- **ACTIVITY**: The expected answer holds every line from the first line of the data below through the line containing "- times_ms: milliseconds", exactly as written, and no other line.

- **INFORMATION PROVIDED**:

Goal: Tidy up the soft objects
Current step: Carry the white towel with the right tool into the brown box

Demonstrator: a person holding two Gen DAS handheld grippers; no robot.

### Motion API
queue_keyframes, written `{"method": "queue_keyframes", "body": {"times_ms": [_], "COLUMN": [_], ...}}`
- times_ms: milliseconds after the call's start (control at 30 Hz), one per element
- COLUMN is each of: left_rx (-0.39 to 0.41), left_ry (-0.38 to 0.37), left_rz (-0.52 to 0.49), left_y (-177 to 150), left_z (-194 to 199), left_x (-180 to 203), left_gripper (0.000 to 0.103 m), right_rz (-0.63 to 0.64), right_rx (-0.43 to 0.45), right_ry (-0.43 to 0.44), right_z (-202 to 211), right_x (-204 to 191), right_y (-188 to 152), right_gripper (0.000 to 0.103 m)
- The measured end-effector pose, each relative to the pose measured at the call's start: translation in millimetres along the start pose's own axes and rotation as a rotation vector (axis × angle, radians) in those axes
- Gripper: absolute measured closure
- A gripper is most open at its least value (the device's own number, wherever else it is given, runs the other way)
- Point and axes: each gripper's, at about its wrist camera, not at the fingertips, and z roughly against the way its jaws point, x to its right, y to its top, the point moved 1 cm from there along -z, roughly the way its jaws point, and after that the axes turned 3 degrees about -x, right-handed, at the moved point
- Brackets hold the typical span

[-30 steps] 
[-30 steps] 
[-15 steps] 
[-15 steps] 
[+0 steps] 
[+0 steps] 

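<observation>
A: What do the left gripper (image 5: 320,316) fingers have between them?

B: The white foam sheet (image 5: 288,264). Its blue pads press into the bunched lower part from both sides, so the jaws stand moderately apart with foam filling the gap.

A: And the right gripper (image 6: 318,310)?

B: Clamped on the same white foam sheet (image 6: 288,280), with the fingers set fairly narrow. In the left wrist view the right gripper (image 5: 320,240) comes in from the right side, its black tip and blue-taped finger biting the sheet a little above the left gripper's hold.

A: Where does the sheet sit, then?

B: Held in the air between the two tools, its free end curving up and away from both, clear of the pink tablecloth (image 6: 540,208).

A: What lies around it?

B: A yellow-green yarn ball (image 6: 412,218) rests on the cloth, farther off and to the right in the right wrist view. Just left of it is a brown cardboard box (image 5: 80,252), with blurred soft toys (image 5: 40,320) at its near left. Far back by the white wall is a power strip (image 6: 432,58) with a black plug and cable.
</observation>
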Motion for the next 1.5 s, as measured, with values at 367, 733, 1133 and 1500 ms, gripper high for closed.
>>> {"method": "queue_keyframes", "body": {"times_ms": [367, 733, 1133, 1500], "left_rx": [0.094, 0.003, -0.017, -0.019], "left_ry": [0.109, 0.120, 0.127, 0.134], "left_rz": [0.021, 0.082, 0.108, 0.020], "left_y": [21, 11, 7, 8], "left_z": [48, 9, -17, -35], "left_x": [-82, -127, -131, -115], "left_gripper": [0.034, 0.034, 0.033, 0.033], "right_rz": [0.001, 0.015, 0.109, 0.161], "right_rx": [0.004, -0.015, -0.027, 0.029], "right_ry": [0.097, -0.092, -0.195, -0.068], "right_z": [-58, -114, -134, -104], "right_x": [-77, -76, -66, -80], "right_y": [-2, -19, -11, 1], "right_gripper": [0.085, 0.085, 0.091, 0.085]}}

- **RESPONSE TO THIS EXERCISE**:
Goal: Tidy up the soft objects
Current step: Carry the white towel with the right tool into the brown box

Demonstrator: a person holding two Gen DAS handheld grippers; no robot.

### Motion API
queue_keyframes, written `{"method": "queue_keyframes", "body": {"times_ms": [_], "COLUMN": [_], ...}}`
- times_ms: milliseconds after the call's start (control at 30 Hz), one per element

Output for this exercise is complete.